Kemudian pada tahun 1937, KH. Muhammad Mansur bin H. Imam Muhammad Damiri mengadakan perluasan bangunan masjid, serta penambahan pagar-pagar dan tembok untuk menjaga terpeliharanya kesucian bangunan utama masjid dan komplek pemakaman di sekitar masjid.
Pada masa-masa perjuangan kemerdekaan RI, masjid ini digunakan oleh KH. Muhammad Mansur sebagai basis pejuang sekitar Tambora dalam menyusun strategi dan juga memantapkan mental untuk melawan penjajah. Bahkan, pernah terjadi baku tembak secara langsung di depan masjid ini, dimana para pejuang RI berlindung di masjid. Sementara tentara NICA baru datang dari Pelabuhan Sunda Kelapa lalu menuju daerah Kota dan menyebar ke sekitar Tambora.

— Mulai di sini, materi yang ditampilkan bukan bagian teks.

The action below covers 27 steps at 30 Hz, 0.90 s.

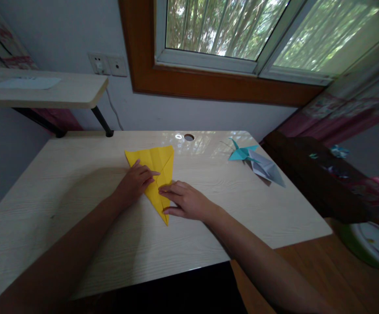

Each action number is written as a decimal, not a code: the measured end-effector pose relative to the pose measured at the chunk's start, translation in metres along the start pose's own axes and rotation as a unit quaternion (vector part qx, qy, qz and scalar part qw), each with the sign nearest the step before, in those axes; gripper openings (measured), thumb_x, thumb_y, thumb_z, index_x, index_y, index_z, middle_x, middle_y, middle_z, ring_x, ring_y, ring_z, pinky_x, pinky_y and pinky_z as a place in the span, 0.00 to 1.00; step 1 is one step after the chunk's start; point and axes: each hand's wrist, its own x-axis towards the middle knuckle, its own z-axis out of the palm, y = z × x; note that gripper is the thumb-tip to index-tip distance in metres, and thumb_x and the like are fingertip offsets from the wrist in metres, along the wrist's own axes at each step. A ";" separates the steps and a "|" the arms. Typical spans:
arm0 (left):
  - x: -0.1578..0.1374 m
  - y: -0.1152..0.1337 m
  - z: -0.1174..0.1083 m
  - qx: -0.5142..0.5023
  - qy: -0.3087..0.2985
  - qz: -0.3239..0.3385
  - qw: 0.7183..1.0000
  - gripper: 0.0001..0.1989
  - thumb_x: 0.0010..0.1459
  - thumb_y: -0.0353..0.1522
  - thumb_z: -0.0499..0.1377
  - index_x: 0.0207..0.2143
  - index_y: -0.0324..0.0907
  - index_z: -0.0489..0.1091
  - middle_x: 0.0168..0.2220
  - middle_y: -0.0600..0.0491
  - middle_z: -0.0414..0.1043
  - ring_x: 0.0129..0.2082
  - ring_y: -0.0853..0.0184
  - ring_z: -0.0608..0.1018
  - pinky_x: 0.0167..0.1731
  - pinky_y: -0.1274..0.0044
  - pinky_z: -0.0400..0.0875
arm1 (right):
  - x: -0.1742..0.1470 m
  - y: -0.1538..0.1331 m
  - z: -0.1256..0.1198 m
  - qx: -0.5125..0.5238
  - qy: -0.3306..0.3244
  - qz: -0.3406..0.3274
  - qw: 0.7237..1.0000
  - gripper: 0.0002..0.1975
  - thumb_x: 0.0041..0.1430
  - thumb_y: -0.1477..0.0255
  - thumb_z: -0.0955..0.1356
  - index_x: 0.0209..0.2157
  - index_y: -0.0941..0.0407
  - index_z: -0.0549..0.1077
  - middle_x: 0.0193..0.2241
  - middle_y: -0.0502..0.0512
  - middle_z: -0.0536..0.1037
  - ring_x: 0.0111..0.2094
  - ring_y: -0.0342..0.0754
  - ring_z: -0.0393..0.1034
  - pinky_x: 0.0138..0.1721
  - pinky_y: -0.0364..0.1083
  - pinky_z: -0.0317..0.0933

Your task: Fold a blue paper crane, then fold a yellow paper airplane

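Note:
A sheet of yellow origami paper (151, 158), folded to a kite-like shape, lies on the pale desk with its narrow point toward me. Crease lines run across its wide far part, and a folded flap shows on its right side. My left hand (137, 181) rests on the paper's left edge, fingers stretched over its middle. From the right, my right hand (186, 199) lays its extended fingers on the right flap and near the lower point. Both hands press on the paper rather than gripping it; parts of it are hidden beneath the fingers.
A teal folded paper crane (241, 152) and a white folded paper boat-like shape (266, 168) sit at the desk's right. A raised shelf (78, 89) on black legs stands at the back left. The desk (202, 244) has a round cable hole (189, 137) near the wall.

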 end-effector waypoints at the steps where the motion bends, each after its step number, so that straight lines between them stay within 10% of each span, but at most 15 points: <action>1: 0.000 0.000 0.000 0.000 0.000 -0.002 1.000 0.14 0.68 0.31 0.53 0.51 0.46 0.75 0.39 0.51 0.75 0.43 0.62 0.77 0.67 0.50 0.52 | 0.000 0.000 0.001 -0.002 -0.001 0.003 1.000 0.30 0.66 0.54 0.67 0.61 0.58 0.69 0.57 0.64 0.74 0.56 0.56 0.68 0.57 0.57 0.64; 27: 0.002 -0.001 0.004 0.003 -0.007 -0.011 1.000 0.13 0.68 0.31 0.53 0.49 0.46 0.75 0.42 0.50 0.77 0.46 0.61 0.76 0.67 0.51 0.51 | 0.002 0.003 0.000 0.013 -0.009 0.001 1.000 0.28 0.66 0.53 0.67 0.60 0.53 0.70 0.59 0.61 0.73 0.56 0.56 0.67 0.58 0.57 0.62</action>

Baku tembak tersebut dipicu oleh tindakan frontal dan berani dari KH. Muhammad Mansur yang mengibarkan Sang Merah Putih di atas kubah menara masjid. Peristiwa itu terjadi sekitar tahun 1947. Saat itu masjid dikepung dan ditembaki serdadu NICA. KH Muhammad Mansur akhirnya ditangkap dan digiring ke Hoofdbureau (Polsek).
KH Muhammad Mansur meninggal pada 12 Mei 1967. Setelah beliau wafat, kepengurusan masjid ini dilanjutkan oleh Badan Panitia Kepengurusan Masjid Jami’ Al-Mansur hingga saat ini. Sebagai bentuk penghargaan atas perjuangan dan keberanian KH. Muhammad Mansur, pemerintah RI (setelah merdeka) kemudian mengadopsi nama beliau sebagai nama masjid tempat beliau berjuang dan mati secara syahid mempertahankan Islam dan Kemerdekaan.

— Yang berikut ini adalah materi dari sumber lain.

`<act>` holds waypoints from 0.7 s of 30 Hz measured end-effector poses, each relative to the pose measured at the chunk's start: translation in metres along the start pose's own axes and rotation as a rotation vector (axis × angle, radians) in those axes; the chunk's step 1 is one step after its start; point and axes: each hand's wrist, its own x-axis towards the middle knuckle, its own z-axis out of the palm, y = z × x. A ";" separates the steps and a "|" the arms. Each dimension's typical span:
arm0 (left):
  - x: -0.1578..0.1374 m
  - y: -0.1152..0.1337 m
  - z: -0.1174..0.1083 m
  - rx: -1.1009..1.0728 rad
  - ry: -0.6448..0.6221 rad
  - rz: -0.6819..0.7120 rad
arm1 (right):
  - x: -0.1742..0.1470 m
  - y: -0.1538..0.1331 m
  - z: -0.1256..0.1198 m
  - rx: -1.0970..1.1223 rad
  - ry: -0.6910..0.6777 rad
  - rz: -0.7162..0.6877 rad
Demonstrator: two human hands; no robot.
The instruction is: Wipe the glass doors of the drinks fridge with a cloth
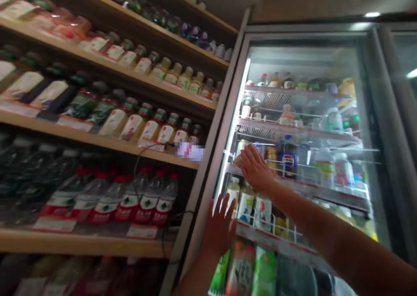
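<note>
Item: left hand (pixel 219 228), lower centre, fingers spread apart, raised before the left edge of the cooler door; whether it touches, I cannot tell from here.

Item: right hand (pixel 256 168), higher and further right, forearm reaching in from the lower right, fingers extended and close together, laid toward the glass.

Item: pale piece (pixel 239 160), resembling a folded cloth, partly hidden; it lies at the fingertips of the right hand, on their left side. Whether the fingers grip it or merely press it, I cannot tell.

Item: glass door (pixel 302 61), tall, in a grey frame (pixel 232 100), directly beyond both hands.

Item, behind glass: dark cola bottle (pixel 288 159) with blue cap, right of the right hand; green carton (pixel 264 265), on a lower level.

Item, at left: wooden shelves (pixel 107 137), slanting in view, stocked with rows of juice bottles and, lower, red-capped bottles (pixel 148 200).
</note>
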 end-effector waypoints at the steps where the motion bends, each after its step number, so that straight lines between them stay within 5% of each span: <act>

KH. Mohammad Mansur dilahirkan pada tanggal 31 Desember 1878, di Sawah Lio. Ia merupakan keturunan dari Kerajaan Mataram di masa pemerintahan Sultan Agung Hanyokrokusumo (1593-1645).
Guru adalah julukan yang diberikan orang-orang Betawi terhadap KH. Muhammad Mansur yang diakui kepakaran dan kedalaman ilmunya, sehingga diakui otoritasnya untuk mengeluarkan fatwa.
Arsitektur dari Masjid Jami’ Al-Mansur merupakan gabungan dari berbagai macam gaya budaya seperti Jawa, Betawi, China dan Arab. Masjid ini memiliki atap joglo limas dengan dua tingkat lantai, serta ditopang oleh 4 pilar berdiameter 1,5 meter.
Budaya Jawa pada 4 besar pilarnya yang disebut sebagai soko guru. Budaya Betawi dari atap limas. Budaya Tionghoa pada bagian ornamen. Budaya Arab tentu saja terlihat dari berbagai kaligrafi yang terpasang.
Ruangan utama tempat sholat pada masjid ini berdenah segi empat, dengan 4 soko guru sebagai penopangnya. Filosofinya, bahwa masjid adalah sebuah rumah ibadah yang tak terlepas daripada cerminan empat aliran mazhab yang dianut ahlus sunnah wal jama’ah. Di antarnya Imam Syafii, Hanafi, Malik dan Imam Hambali.
Tahun ‘60-an masjid yang berlokasi di salah satu kecamatan terpadat se-Indonesia bahkan se-Asia Tenggara, ini dipugar.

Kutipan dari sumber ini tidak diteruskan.